In my letter to the editor in today's Financial Times, I reported on the dangers of mixing politics with regulation.

News Corp's decision to withdraw its bid for BSkyB in many ways marks an unwelcome watershed in terms of UK merger control policy.  It is difficult to see the events of this week as anything other than unwelcome political interference in the legal and regulatory process.

The Enterprise Act has a number of safeguards to ensure that the Government retains final decision making powers over mergers which give rise to public interest considerations. This applies irrespective of whether the merger falls under national UK legislation or, as here, under the exclusive jurisdiction (as regards competition implications) of the European Union Merger Regulation. The proper process requires the Secretary of State to issue an intervention notice setting out the relevant public interest considerations. In this case, the intervention notice was issued in November of last year, stating that the public interest consideration was the need to ensure a 'sufficient plurality of persons with control of media enterprises' in the UK.

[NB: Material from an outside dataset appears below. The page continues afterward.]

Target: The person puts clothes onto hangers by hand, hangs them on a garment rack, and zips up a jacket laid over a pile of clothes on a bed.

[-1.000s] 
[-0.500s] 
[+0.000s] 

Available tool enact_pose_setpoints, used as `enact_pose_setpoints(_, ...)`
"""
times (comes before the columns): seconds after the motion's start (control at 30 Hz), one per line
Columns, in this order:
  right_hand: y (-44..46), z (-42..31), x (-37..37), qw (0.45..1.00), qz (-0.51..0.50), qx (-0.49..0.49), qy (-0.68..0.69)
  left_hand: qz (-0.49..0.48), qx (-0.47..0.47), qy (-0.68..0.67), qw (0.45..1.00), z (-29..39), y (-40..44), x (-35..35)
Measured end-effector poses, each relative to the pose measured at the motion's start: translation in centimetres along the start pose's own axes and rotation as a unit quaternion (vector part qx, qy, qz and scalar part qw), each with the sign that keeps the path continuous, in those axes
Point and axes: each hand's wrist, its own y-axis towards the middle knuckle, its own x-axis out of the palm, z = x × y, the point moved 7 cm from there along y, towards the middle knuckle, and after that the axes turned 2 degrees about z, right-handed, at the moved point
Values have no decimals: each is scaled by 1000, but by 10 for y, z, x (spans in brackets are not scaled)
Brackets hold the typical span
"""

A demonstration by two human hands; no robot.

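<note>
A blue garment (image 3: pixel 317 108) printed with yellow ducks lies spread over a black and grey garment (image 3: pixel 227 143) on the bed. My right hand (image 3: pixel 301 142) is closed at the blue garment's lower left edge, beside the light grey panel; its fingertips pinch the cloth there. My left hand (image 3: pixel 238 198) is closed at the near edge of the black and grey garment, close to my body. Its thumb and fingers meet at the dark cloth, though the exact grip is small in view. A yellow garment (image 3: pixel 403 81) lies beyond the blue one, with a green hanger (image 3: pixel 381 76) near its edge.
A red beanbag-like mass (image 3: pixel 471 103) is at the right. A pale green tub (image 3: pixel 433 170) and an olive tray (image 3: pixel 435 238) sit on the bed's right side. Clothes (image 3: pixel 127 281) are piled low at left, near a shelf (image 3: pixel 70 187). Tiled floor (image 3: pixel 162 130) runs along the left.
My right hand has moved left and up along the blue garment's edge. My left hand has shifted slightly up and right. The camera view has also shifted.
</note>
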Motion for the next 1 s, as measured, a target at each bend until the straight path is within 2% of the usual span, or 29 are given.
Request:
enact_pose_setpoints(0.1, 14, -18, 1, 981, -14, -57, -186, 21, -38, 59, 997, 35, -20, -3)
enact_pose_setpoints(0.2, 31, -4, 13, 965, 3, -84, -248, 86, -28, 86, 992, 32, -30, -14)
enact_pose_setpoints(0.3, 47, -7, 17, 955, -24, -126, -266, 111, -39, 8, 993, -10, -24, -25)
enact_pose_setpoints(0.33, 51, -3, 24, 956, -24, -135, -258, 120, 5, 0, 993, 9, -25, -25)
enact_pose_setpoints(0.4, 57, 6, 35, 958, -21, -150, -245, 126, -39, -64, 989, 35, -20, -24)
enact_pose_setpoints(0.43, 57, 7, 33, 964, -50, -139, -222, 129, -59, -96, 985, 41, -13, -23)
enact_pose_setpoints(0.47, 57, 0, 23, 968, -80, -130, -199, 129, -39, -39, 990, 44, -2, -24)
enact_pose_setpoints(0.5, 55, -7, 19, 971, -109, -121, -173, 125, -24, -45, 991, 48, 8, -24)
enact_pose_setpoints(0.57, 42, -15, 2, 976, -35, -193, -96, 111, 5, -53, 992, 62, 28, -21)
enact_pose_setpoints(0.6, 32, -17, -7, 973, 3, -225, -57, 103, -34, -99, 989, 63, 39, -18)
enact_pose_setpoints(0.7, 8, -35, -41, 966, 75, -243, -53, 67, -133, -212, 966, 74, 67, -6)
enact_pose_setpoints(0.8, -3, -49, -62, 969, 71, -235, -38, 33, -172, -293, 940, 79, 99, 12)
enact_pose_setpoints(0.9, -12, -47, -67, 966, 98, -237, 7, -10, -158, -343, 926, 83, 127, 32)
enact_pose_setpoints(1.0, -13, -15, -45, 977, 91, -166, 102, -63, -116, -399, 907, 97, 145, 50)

The process envisages two stages, with the Secretary of State seeking advice first from the specialist media regulator (Ofcom), on whether the transaction may be expected to operate against the public interest taking into account only the relevant public interest consideration identified in the Secretary of State's intervention notice. On the basis of that advice, the Secretary of State must decide whether to clear the transaction or to seek a reference to the CC for a further in-depth inquiry. The CC is required to answer the same question, but has the advantage of basing its final report and advice on an in-depth investigation lasting 24 weeks (or in certain circumstances up to 32 weeks). However, the final decision rests with the Secretary of State who must ultimately decide whether to make an adverse public interest finding.

The CC could and should have started with a blank canvas and up to 8 months to reach its decision based on an in-depth investigation. Yet despite the legal safeguards in placing responsibility for the report in the hands of an independent regulator, there is little doubt that the Secretary of State would have been placed in an impossible position had Parliament already voted on a motion that the takeover was against the public interest.

The real loser in this debate is arguably not Rupert Murdoch or News Corp but rather the independence of our competition regime.